On remarquera qu'A. Franck décède deux ans avant le début de l'affaire Dreyfus, et que cette période de grâce des relations entre chrétiens et juifs va bientôt prendre fin, avec l'introduction en France du mot "antisémite". On pense par exemple à Émile Durkheim, autre lorrain, autre agrégé de philosophie, qui sera lui aussi comblé des honneurs civils et universitaires, mais qui sera toute sa vie en butte aux préjugés anti-juifs.

D'autre part, on peut se demander pourquoi une personnalité de cette importance est tombée dans l'oubli.

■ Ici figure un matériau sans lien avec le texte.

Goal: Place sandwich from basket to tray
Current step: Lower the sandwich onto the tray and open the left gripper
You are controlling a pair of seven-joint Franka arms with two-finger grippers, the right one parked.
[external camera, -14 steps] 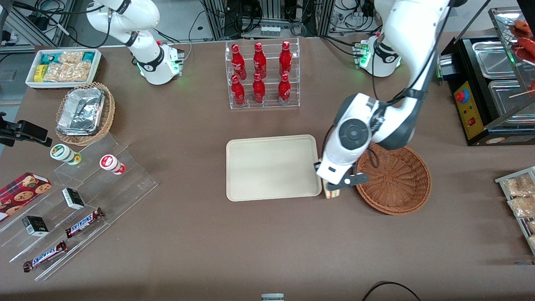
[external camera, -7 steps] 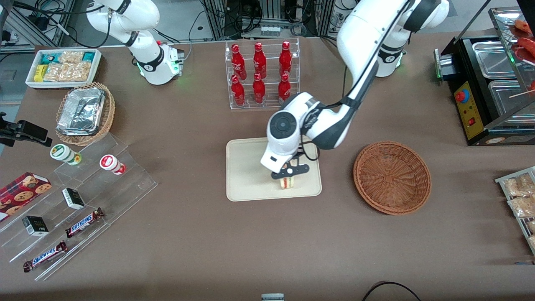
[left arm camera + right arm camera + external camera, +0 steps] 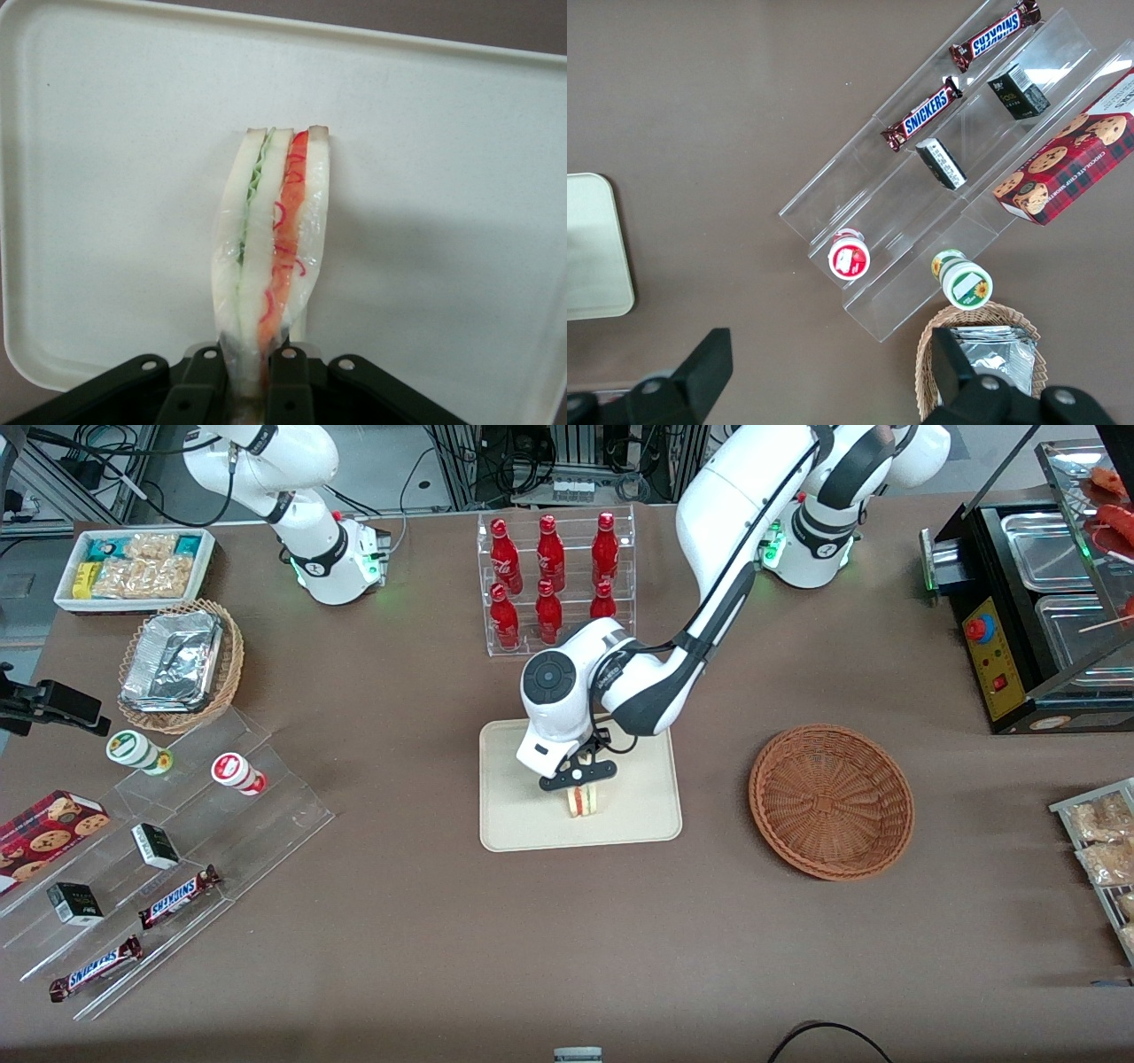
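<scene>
From my remote station I read the gripper as clenched on the sandwich. In the left wrist view the gripper has both black fingers pressed against the wrapped wedge at one end, and the sandwich extends away from them with its layered edge facing the camera: pale bread slices, a green filling layer and a red filling layer under clear wrap.

The sandwich is positioned over the tray, within its rim, in the half of the tray nearer the front camera. I cannot tell whether its lower edge is touching the tray surface or is just above it. In the left wrist view the tray fills the background all around the wedge, with its rounded corner and low rim visible.

The left arm reaches down from its base toward the tray, with the wrist housing above the tray edge farther from the front camera.

The basket sits on the brown table toward the working arm's end, well apart from the tray, with nothing visible in it.

The bottle rack with red bottles stands farther from the front camera than the tray. Toward the parked arm's end lie the clear stepped display with candy bars and the tan foil basket.
</scene>
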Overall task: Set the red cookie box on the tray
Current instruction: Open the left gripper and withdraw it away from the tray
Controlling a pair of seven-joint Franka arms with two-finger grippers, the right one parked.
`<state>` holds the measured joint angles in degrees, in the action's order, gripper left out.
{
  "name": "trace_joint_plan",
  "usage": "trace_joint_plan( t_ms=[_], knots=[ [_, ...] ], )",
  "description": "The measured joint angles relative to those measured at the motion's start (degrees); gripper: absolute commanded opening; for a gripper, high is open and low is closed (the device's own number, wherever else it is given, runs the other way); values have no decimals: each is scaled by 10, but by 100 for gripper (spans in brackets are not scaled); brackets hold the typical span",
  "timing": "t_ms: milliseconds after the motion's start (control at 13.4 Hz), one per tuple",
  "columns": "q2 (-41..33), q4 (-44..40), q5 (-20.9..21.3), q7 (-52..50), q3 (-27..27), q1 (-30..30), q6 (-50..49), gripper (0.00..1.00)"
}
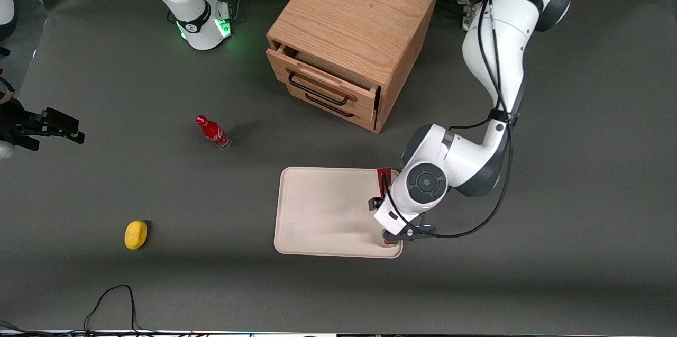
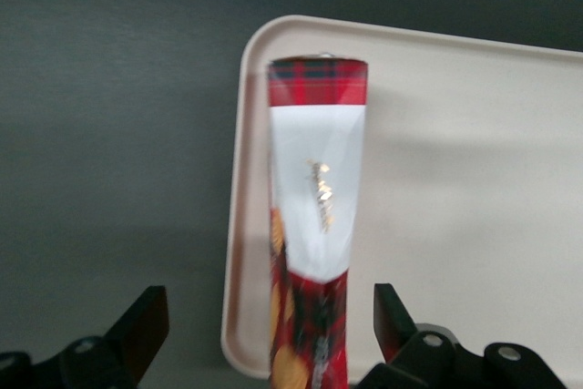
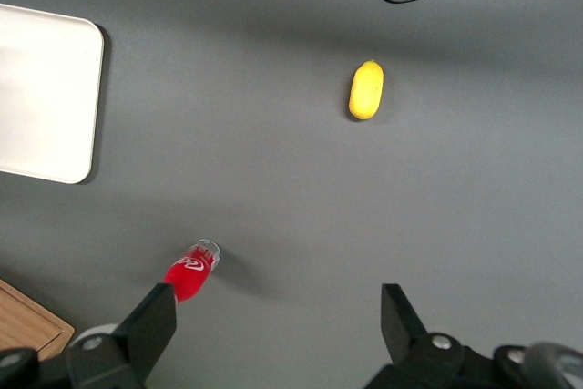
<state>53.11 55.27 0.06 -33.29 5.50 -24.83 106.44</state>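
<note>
The red cookie box (image 2: 317,189) stands on its narrow edge on the cream tray (image 2: 455,179), along the tray's rim toward the working arm's end. Its red-and-white side faces the wrist camera. My gripper (image 2: 269,316) is above it, open, with one black finger (image 2: 146,321) on each side of the box and a clear gap to the carton on both. In the front view the arm's wrist covers most of the box; only a red end (image 1: 384,174) shows at the edge of the tray (image 1: 328,210). The gripper's fingers are hidden there.
A wooden drawer cabinet (image 1: 354,35) stands farther from the front camera than the tray, its top drawer slightly open. A small red bottle (image 1: 213,132) and a yellow lemon-like object (image 1: 136,234) lie toward the parked arm's end. A black cable (image 1: 113,300) loops near the front edge.
</note>
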Motion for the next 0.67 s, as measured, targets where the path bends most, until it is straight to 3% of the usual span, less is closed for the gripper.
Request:
trace_joint_plan(
  t_ms=[299, 672],
  knots=[
    [-118, 51, 1, 54, -2, 60, -70, 100],
    [-344, 310, 2, 196, -8, 183, -74, 100]
  ],
)
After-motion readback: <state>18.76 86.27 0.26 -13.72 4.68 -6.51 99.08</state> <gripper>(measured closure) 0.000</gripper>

Rappelons qu'il s'agit du premier juif agrégé de philosophie, du premier chercheur sur la Kabbale, d'un professeur d'une érudition considérable aussi bien dans le domaine de la philosophie que dans celui des spiritualités, d'un Juif engagé dans les institutions communautaires. Et pourtant, bien peu aujourd'hui se souviennent de son nom.
On peut trouver deux éléments de réponse à cette question. Tout d'abord, le grand mouvement intellectuel juif né de l'affaire Dreyfus, avec des personnalités telles qu'Émile Durkheim, Bernard Lazare, André Spire, Henri Bergson, Léon Blum, a peut-être rejeté dans l'oubli les grands penseurs qui les avaient précédés. Ensuite, les convictions fermement anti-communistes de Franck ont peut-être desservi sa mémoire : les intellectuels de la génération suivante affirmaient pour la plupart des convictions de gauche et cette distance politique a pu contribuer à les éloigner de leur brillant prédécesseur.

Il n'en reste pas moins qu'Adolphe Franck est une des personnalités les plus remarquables du judaïsme français au 19ème siècle, et que son œuvre immense reste à redécouvrir.